_About this exercise:_ Look through the lines below and extract each one that contains "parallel".

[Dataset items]
#####
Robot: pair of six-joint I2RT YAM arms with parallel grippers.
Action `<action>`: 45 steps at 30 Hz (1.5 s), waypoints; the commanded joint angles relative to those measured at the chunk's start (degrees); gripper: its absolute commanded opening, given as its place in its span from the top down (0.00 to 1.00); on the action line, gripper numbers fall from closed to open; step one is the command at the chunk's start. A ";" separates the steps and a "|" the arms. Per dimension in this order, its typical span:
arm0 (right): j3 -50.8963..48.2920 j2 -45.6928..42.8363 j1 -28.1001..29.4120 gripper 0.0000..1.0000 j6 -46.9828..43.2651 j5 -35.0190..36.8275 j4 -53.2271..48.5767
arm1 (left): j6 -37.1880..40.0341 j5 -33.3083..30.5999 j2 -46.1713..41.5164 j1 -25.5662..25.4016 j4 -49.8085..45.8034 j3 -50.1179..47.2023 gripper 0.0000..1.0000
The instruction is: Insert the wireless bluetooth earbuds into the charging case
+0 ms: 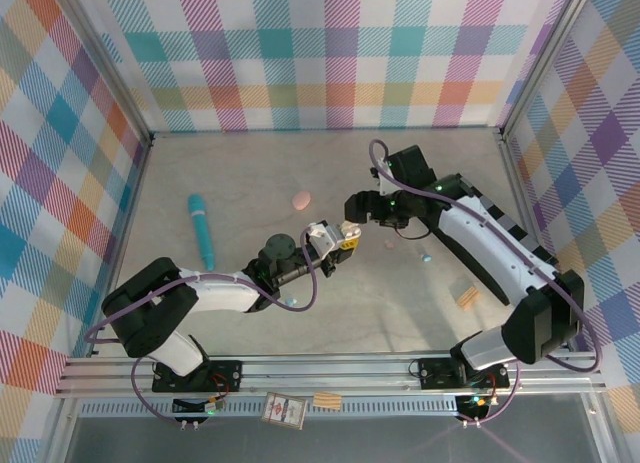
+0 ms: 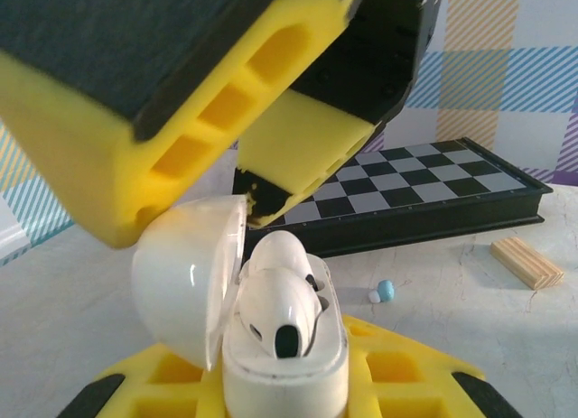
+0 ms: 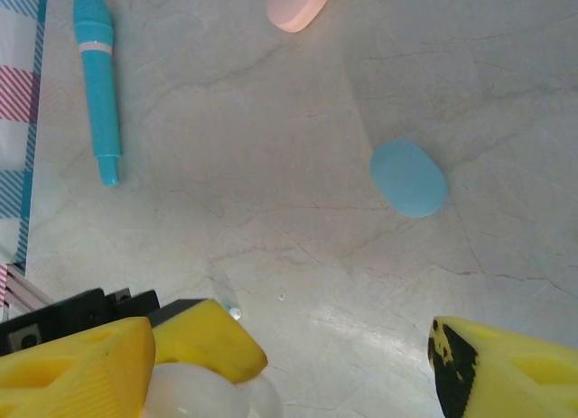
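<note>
Now left arm [image 1: 215,293] extended, clamping charging case [image 2: 284,373]; right fingers [image 3: 506,364] splayed above.

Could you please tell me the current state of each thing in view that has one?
left gripper: shut on the white charging case
right gripper: open, holding nothing
white charging case: lid open, white earbud inside
teal earbud: loose, outside any case
pink case: closed
blue case: closed
chessboard: folded shut
</note>
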 commanded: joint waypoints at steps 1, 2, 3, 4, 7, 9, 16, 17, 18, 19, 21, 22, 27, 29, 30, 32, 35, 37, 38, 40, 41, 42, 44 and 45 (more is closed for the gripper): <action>-1.94 -3.23 0.19 0.20 -3.22 -1.13 -5.45 | -0.71 -1.34 -2.10 0.38 4.08 -0.21 1.00; -2.28 -3.80 0.17 0.20 -3.71 -1.25 -5.82 | -0.76 -1.25 -2.18 0.41 4.00 -0.21 1.00; -2.48 -4.58 0.19 0.20 -4.14 -1.25 -5.91 | -0.79 -1.21 -2.35 0.47 3.91 -0.28 1.00; -2.78 -5.38 0.19 0.20 -4.59 -1.05 -5.89 | -0.76 -1.08 -2.48 0.55 3.74 -0.30 1.00; -3.48 -8.58 0.18 0.19 -7.50 -1.01 -3.73 | -0.18 -0.14 -2.89 0.95 3.24 -0.36 1.00; -4.04 -11.16 0.15 0.18 -10.76 -1.65 -0.98 | 1.43 2.04 -3.95 1.88 2.56 -1.04 1.00; -9.01 -20.71 0.53 0.13 -39.16 -13.42 7.41 | 7.30 22.81 -11.48 6.64 -10.23 -0.67 1.00; -10.36 -21.90 0.62 0.15 -42.10 -13.85 9.03 | 8.70 24.99 -12.45 6.91 -13.66 0.02 1.00; -11.88 -23.26 0.78 0.17 -45.56 -14.25 10.87 | 10.61 27.01 -13.56 7.08 -18.10 1.11 1.00; -13.07 -24.21 1.05 0.19 -49.90 -15.30 11.83 | 12.72 28.62 -14.47 7.23 -22.56 2.17 1.00; -13.47 -25.08 2.66 0.25 -58.71 -16.91 10.35 | 15.65 30.45 -15.73 7.30 -29.28 4.03 1.00; -13.43 -25.35 4.07 0.27 -62.80 -16.38 9.17 | 16.79 31.00 -16.20 7.27 -31.91 4.79 1.00; -11.33 -22.81 8.80 0.36 -72.26 -12.07 4.22 | 18.97 32.54 -17.56 7.36 -38.07 7.28 1.00; -10.29 -20.82 9.85 0.40 -73.31 -10.43 3.03 | 19.53 32.62 -18.04 7.45 -40.02 7.97 1.00; -10.07 -20.08 10.53 0.41 -73.64 -9.19 2.96 | 19.77 32.63 -18.24 7.44 -40.78 8.18 1.00; -9.42 -18.64 11.38 0.44 -74.11 -8.35 2.58 | 19.87 32.71 -18.73 7.53 -41.34 8.30 1.00; -8.89 -17.15 12.00 0.48 -74.21 -8.31 2.86 | 19.76 33.18 -18.91 7.44 -41.68 8.38 1.00; -8.82 -16.45 12.38 0.50 -74.27 -8.20 3.10 | 19.45 33.73 -18.93 7.45 -41.58 8.54 1.00; -8.74 -16.10 12.47 0.52 -74.26 -8.21 3.07 | 19.35 33.79 -18.92 7.44 -41.53 8.58 1.00; -8.66 -15.28 12.74 0.54 -74.04 -7.97 3.17 | 18.53 33.90 -18.81 7.45 -40.57 8.50 1.00; -8.63 -14.97 12.91 0.55 -74.07 -7.78 3.13 | 18.08 33.94 -18.87 7.45 -39.93 8.45 1.00; -8.55 -14.68 13.11 0.55 -74.08 -7.66 3.04 | 17.51 34.01 -18.82 7.51 -39.05 8.39 1.00; -8.47 -14.18 13.34 0.55 -74.08 -7.62 2.95 | 16.53 34.01 -18.79 7.44 -37.86 8.22 1.00; -8.34 -14.17 13.47 0.55 -74.02 -7.69 2.94 | 16.34 33.89 -18.73 7.44 -37.59 8.15 1.00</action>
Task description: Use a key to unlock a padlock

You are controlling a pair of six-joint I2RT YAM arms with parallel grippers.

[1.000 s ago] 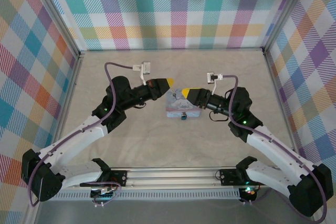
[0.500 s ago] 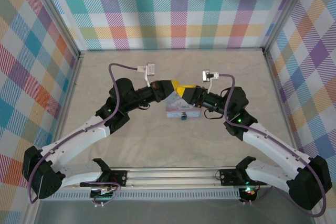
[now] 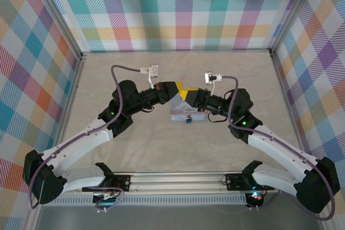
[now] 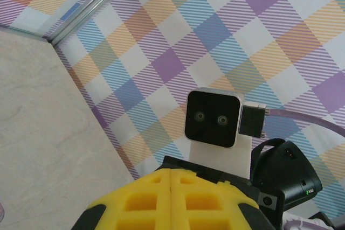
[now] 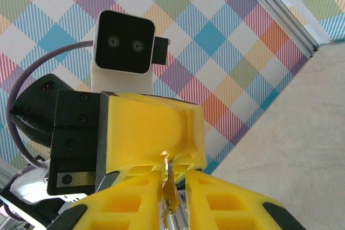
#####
_Task output:_
Robot: pair of six-joint I2RT YAM arms with parallel grippers.
You are controlling a pair of six-joint I2RT YAM arms with parallel grippers.

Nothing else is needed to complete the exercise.